Directions - The response should consist of every line below, restated exactly, with no pictures.

◇ ◇ ◇ ◇ ◇ ◇ ◇

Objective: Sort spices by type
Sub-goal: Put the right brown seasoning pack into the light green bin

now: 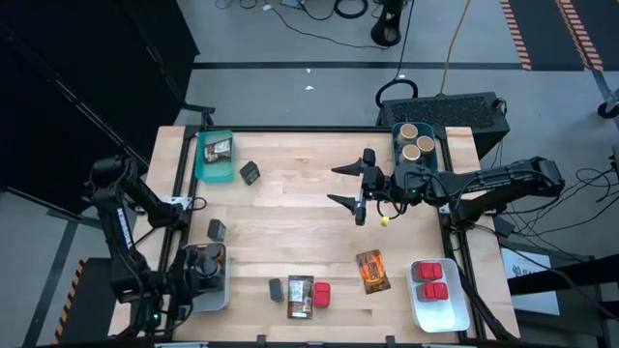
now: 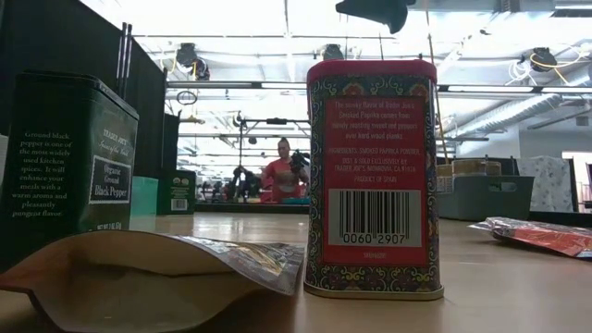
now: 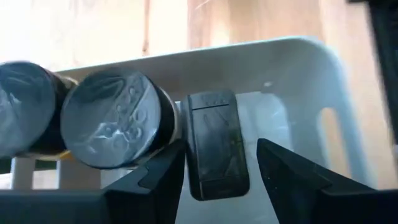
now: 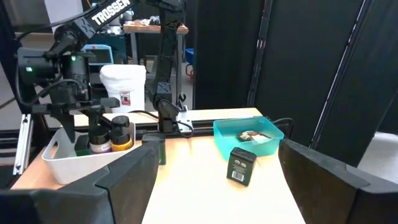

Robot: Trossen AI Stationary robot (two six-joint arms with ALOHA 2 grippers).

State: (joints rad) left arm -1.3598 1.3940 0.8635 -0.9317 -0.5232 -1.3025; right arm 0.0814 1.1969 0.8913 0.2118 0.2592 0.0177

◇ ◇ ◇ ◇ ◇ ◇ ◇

Exercise answer -
Objective: Sort spices by type
Sub-goal: Put the right brown seasoning pack into the light green bin

now: 
now: 
now: 
now: 

Robot: Trossen AI Stationary robot (two six-joint arms with ALOHA 2 grippers).

State: (joints rad) left arm -1.3598 1.3940 0.8635 -0.9317 -0.5232 -1.3025; right arm 0.0814 1.1969 0.8913 0.2118 0.2592 0.0177

No more output is expected for this exercise.